How to complete this task:
Where an image appears in the data, omit it and reproduce the rest exactly.

Records shown:

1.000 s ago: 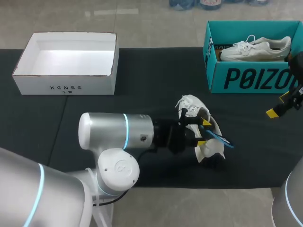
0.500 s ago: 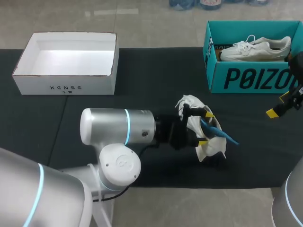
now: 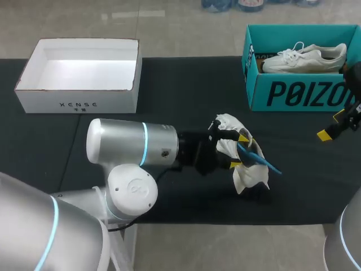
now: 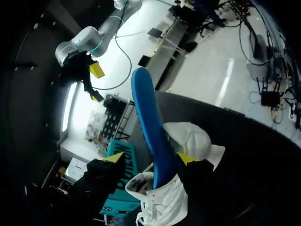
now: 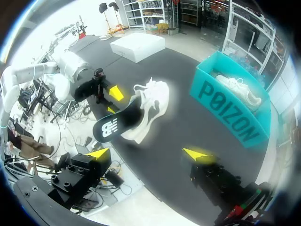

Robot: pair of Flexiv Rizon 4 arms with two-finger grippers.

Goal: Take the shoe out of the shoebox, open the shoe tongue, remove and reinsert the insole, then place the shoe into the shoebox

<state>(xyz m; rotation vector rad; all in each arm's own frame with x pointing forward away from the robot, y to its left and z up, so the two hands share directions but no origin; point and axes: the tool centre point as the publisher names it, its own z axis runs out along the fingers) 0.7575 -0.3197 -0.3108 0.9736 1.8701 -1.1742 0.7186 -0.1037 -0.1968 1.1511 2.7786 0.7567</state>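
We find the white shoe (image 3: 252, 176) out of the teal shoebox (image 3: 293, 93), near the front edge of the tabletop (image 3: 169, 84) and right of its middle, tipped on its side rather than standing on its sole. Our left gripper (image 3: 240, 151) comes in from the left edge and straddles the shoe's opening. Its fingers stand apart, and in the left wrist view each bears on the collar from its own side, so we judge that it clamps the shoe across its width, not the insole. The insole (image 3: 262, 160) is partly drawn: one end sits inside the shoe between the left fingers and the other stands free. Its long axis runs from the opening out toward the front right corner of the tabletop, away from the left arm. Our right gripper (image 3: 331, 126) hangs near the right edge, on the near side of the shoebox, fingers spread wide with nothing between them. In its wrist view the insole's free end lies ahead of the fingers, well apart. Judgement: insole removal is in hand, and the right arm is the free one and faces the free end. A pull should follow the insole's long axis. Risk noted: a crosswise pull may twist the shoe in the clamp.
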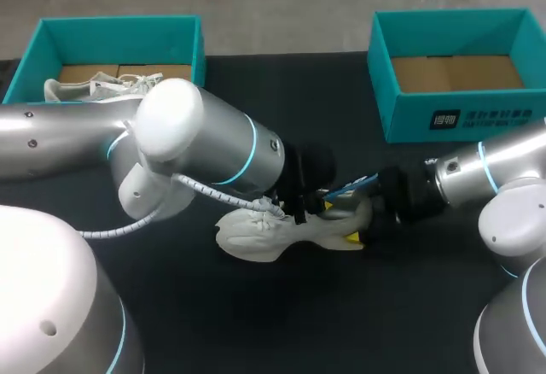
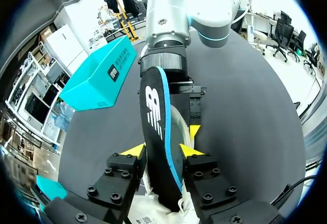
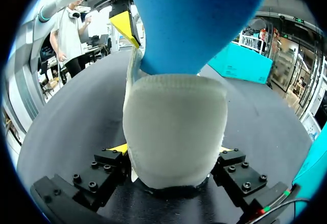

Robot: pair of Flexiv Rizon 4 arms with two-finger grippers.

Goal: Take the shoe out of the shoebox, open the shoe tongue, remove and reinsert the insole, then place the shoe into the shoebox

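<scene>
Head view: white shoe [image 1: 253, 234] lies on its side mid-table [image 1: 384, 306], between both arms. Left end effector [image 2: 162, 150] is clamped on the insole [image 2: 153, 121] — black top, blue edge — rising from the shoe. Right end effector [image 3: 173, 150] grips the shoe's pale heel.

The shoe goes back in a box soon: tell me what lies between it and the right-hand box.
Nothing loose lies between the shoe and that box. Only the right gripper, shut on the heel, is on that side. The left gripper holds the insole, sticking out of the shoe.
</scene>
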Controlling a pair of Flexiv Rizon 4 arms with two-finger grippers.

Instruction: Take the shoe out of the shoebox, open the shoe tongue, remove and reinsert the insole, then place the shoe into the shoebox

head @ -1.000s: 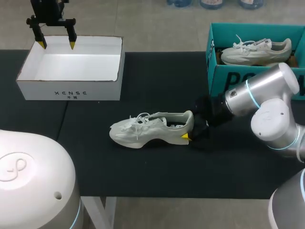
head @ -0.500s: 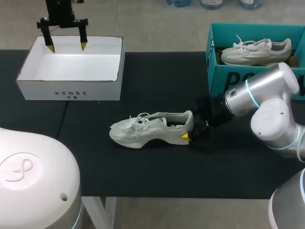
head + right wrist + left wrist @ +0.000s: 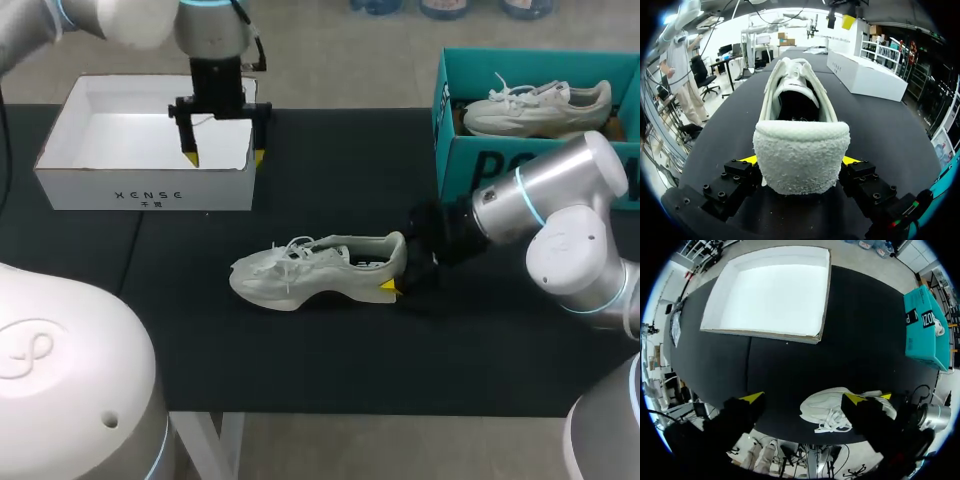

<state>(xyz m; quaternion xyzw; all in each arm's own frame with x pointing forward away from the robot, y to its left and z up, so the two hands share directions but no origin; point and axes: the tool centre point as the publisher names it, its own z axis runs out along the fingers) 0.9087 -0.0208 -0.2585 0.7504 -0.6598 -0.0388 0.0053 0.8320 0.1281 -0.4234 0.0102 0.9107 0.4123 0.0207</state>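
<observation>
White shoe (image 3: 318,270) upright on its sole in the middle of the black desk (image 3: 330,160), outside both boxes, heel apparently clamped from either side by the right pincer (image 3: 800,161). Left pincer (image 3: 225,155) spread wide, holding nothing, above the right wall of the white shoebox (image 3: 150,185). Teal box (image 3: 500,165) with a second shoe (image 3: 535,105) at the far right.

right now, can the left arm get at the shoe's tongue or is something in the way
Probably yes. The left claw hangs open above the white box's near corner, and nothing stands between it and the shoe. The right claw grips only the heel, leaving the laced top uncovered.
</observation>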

Worked solution:
1.000 s ago: 
0.500 s ago: 
now: 
now: 
now: 

Robot: pair of Flexiv Rizon 4 arms with two-finger grippers.

Goal: Take the shoe out of the shoebox, open the shoe tongue, remove and reinsert the insole, then place the shoe into the shoebox

<state>(xyz m; rotation vector rad; all in each arm's own frame with x pointing forward away from the robot, y to its left and z up, so the two hands share directions but no origin; point and axes: the tool centre point as the publisher names it, its own z axis runs out along the fingers) 0.7575 -0.3197 -0.3108 0.9736 1.8701 -1.1742 0.7186 -0.1037 -0.1968 1.1511 2.7786 0.7567</state>
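We find the white shoe (image 3: 252, 176) out of the teal shoebox (image 3: 293, 93), near the front edge of the tabletop (image 3: 169, 84) and right of its middle, tipped on its side rather than standing on its sole. Our left gripper (image 3: 240, 151) comes in from the left edge and straddles the shoe's opening. Its fingers stand apart, and in the left wrist view each bears on the collar from its own side, so we judge that it clamps the shoe across its width, not the insole. The insole (image 3: 262, 160) is partly drawn: one end sits inside the shoe between the left fingers and the other stands free. Its long axis runs from the opening out toward the front right corner of the tabletop, away from the left arm. Our right gripper (image 3: 331, 126) hangs near the right edge, on the near side of the shoebox, fingers spread wide with nothing between them. In its wrist view the insole's free end lies ahead of the fingers, well apart. Judgement: insole removal is in hand, and the right arm is the free one and faces the free end. A pull should follow the insole's long axis. Risk noted: a crosswise pull may twist the shoe in the clamp.
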
Robot: pair of Flexiv Rizon 4 arms with two-finger grippers.

Goal: Take the shoe out of the shoebox, open the shoe tongue, remove and reinsert the insole, then place the shoe into the shoebox

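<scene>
Head view: white shoe [image 1: 253, 234] lies on its side mid-table [image 1: 384, 306], between both arms. Left end effector [image 2: 162, 150] is clamped on the insole [image 2: 153, 121] — black top, blue edge — rising from the shoe. Right end effector [image 3: 173, 150] grips the shoe's pale heel.

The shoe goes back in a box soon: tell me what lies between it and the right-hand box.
Nothing loose lies between the shoe and that box. Only the right gripper, shut on the heel, is on that side. The left gripper holds the insole, sticking out of the shoe.
</scene>
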Controlling a pair of Flexiv Rizon 4 arms with two-finger grippers.

Instruction: Take the shoe out of the shoebox, open the shoe tongue, remove and reinsert the insole, then place the shoe into the shoebox

head @ -1.000s: 
head @ -0.500s: 
head + right wrist + left wrist @ +0.000s: 

<state>(xyz m; quaternion xyzw; all in each arm's own frame with x pointing forward away from the robot, y to its left and z up, so the two hands share directions but no origin; point and axes: the tool centre point as the publisher names it, its own z axis runs out along the fingers) 0.9087 -0.0208 -0.2585 0.7504 -0.6598 -0.0388 0.0053 0.8320 0.1281 -0.4234 0.0102 0.9107 0.4123 0.0207</state>
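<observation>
White shoe (image 3: 318,270) upright on its sole in the middle of the black desk (image 3: 330,160), outside both boxes, heel apparently clamped from either side by the right pincer (image 3: 800,161). Left pincer (image 3: 225,155) spread wide, holding nothing, above the right wall of the white shoebox (image 3: 150,185). Teal box (image 3: 500,165) with a second shoe (image 3: 535,105) at the far right.

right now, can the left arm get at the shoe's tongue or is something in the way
Probably yes. The left claw hangs open above the white box's near corner, and nothing stands between it and the shoe. The right claw grips only the heel, leaving the laced top uncovered.
</observation>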

Nothing else belongs in this answer.